Task: Each line shown below should be copied exactly.
___ Supplied material
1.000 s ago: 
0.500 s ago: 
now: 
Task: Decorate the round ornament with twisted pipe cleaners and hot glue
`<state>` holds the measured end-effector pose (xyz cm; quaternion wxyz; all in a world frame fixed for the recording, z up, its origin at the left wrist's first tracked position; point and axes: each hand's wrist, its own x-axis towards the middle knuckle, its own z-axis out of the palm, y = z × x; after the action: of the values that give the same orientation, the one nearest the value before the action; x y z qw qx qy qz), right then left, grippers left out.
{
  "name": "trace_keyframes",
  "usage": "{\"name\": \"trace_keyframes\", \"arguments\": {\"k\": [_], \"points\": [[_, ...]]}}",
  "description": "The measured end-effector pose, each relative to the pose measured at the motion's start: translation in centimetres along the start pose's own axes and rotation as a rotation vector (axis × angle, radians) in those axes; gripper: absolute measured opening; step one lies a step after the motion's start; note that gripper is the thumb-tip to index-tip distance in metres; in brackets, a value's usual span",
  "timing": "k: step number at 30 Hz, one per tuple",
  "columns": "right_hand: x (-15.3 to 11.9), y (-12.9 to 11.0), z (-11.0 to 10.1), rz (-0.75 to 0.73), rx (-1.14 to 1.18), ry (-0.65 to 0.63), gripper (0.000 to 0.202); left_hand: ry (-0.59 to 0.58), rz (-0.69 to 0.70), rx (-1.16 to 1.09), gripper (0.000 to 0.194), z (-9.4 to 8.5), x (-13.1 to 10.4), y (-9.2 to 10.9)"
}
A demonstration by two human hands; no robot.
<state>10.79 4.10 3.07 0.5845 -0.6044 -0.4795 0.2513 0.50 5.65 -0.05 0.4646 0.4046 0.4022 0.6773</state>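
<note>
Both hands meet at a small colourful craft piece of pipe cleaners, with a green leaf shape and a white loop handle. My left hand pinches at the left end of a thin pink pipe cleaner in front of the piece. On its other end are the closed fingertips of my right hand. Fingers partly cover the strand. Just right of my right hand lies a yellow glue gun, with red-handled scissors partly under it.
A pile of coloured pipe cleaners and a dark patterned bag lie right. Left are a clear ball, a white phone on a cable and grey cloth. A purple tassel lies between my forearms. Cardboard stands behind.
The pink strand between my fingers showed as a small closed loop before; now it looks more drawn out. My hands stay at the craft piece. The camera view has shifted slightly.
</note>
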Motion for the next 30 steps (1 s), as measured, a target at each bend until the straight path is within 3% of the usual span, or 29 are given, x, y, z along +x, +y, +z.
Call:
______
Output:
1.000 s ago: 
0.500 s ago: 
now: 
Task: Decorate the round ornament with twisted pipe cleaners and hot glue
`<state>` holds the measured end-effector pose (xyz cm; quaternion wxyz; all in a world frame fixed for the recording, z up, its origin at the left wrist's first tracked position; point and axes: each hand's wrist, its own x-axis towards the middle knuckle, its own z-axis out of the palm, y = z × x; after the action: of the values that give the same orientation, the one nearest the value before the action; x y z qw qx qy qz), right then left, grippers left out.
{
  "name": "trace_keyframes",
  "usage": "{\"name\": \"trace_keyframes\", \"arguments\": {\"k\": [_], \"points\": [[_, ...]]}}",
  "description": "The measured end-effector pose, each relative to the pose measured at the motion's start: translation in centimetres along the start pose's own axes and rotation as a rotation vector (axis × angle, radians) in those axes; gripper: absolute measured opening; step one lies a step after the motion's start; note that gripper is the thumb-tip to index-tip distance in metres; in brackets, a value's usual span",
  "timing": "k: step number at 30 Hz, one per tuple",
  "columns": "right_hand: x (-15.3 to 11.9), y (-12.9 to 11.0), z (-11.0 to 10.1), rz (-0.75 to 0.73), rx (-1.14 to 1.18), ry (-0.65 to 0.63), gripper (0.000 to 0.202); left_hand: ry (-0.59 to 0.58), rz (-0.69 to 0.70), rx (-1.16 to 1.09), gripper (0.000 to 0.194), z (-9.4 to 8.5), x (-13.1 to 10.4), y (-9.2 to 10.9)"
}
A demonstration by two human hands; no robot.
<state>10.79 4.10 3.07 0.5845 -0.6044 -0.4795 0.2513 0.50 5.65 -0.05 0.4646 0.4046 0.4022 0.6773</state>
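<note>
Both hands meet at a small colourful craft piece of pipe cleaners, with a green leaf shape and a white loop handle. My left hand pinches at the left end of a thin pink pipe cleaner in front of the piece. On its other end are the closed fingertips of my right hand. Fingers partly cover the strand. Just right of my right hand lies a yellow glue gun, with red-handled scissors partly under it.
A pile of coloured pipe cleaners and a dark patterned bag lie right. Left are a clear ball, a white phone on a cable and grey cloth. A purple tassel lies between my forearms. Cardboard stands behind.
The pink strand between my fingers showed as a small closed loop before; now it looks more drawn out. My hands stay at the craft piece. The camera view has shifted slightly.
</note>
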Motion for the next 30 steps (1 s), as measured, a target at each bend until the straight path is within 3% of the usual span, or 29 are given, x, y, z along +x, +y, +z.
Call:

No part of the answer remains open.